先ほど、ツイッター上で偶然ある返信をみた(最近、殆ど時間の無駄なのでみていない)。恐らく性格も悪ければ頭も宜しくない様にしかみえない意味不明な返信、それも日本のネットによくある匿名で似非批判めかした荒らし的誹謗のそれ、つまり「煽り」だったのだが、人は自分と思考回路が似ていない相手はわからない。
僕はこれに気づくまで、今まで15年以上かかった。それは大変長い間、試行錯誤して、自分より遥かに愚かだったり、遥かに卑しかったりする人達を、自分と同類という前提に立って、何とか理解しようとするまったく無駄な時間でみちていた。BBSやSNSさえなければ、もっと自分の勉強は進んでいたと思う。

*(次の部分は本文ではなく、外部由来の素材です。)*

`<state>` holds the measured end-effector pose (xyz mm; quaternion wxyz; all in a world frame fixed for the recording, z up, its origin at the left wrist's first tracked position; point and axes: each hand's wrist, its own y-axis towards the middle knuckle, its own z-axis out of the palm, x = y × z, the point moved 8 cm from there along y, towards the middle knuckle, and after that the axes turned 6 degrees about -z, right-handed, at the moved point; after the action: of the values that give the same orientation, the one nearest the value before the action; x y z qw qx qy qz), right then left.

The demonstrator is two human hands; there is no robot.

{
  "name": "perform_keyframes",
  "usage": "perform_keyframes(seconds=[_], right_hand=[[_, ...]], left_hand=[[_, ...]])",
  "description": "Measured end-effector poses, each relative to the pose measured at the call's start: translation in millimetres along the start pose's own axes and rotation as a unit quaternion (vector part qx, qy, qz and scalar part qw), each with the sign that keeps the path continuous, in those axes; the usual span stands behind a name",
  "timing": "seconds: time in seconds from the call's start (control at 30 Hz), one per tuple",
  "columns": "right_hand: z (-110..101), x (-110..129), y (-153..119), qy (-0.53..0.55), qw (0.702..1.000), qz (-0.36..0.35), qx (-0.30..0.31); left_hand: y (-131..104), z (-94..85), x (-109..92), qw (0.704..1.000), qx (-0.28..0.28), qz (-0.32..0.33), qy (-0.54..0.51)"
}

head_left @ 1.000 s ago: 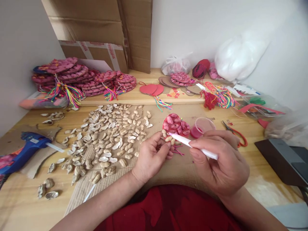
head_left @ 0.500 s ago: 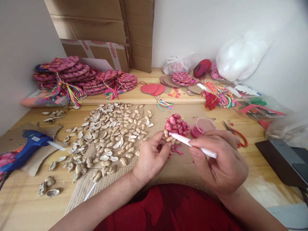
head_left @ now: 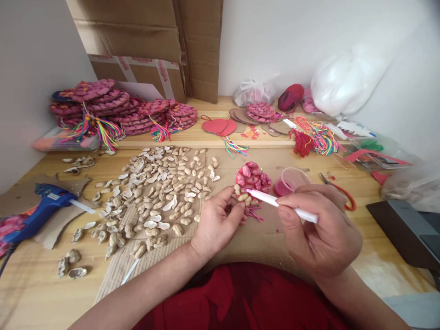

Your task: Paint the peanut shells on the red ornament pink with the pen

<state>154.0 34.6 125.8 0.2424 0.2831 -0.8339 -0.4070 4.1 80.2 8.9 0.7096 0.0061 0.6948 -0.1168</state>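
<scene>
Looking down through the head view, pinching a slim white pen (head_left: 275,201) between thumb and fingers of the right hand (head_left: 319,229), tilted down to the left, pink tip right by the pale peanuts (head_left: 243,197) on the near side of the pink peanut disc (head_left: 254,176). Across to the left hand (head_left: 216,224), curled in at the disc's near left edge, with thumb and forefinger drawn close together, seemingly pinching the rim, though partly hidden behind the fingers. Showing the disc between and just beyond both hands, just left of the clear cup (head_left: 296,178) of pink liquid, with pink strands (head_left: 254,213) at its near side. Taking in loose peanuts and shells (head_left: 161,183) strewn over the cardboard (head_left: 223,160) to the left, then a blue glue gun (head_left: 51,206) farther out. Spotting orange-handled pliers (head_left: 348,196) right of the cup, and finished-looking pink discs (head_left: 120,107) stacked on the shelf (head_left: 195,137) behind.
</scene>
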Motion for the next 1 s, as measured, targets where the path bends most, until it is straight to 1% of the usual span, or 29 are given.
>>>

ガウタマは『ダンマパダ』で「愚かな者、卑しい者をみるな。その言葉を聞くな」といっている。この意味は、上述のよう、そもそも自分の思考回路と余りに違う相手は、基本的にどれほど努力しても、結局わからないからである。理解に必要な前提をえるだけでも生まれ直さないと無理なのである。
福沢諭吉はどこか(多分だが『福翁百話』)で、人間が英知を完成させるには海千山千が必要だといった旨を述べている。これは上述のガウタマの意見と相反する。そして自分が福沢の説を15年も試した結果、わかったのはガウタマ説の方が、この点では全く正しかった。下衆根性はどう転んでも分からない。
なぜ福沢がそんな説を述べたかなら、この男はガウタマに比べて生まれ育ちが卑しく、それだけでなく頭も随分悪かったので、世俗の人々に近かったのだ。比べてガウタマは王族の生まれで育ちも大変よく、庶民の苦しみをみて悲哀を感じ出家したものの、結局、愚か者の気持ちなどわからないと悟ったのだ。
福沢がどの程度の人柄なりおつむのできだったかをみるには『福翁自伝』でそれなりに分かるというものだが、『脱亜論』を脱稿したのも含め差別的記述が大変多く、決して、彼が聖人級の知能の持ち主でなかったと示す。
つまり海千山千は俗物にはふさわしいが、聖人以上の知能の持ち主には無益有害だ。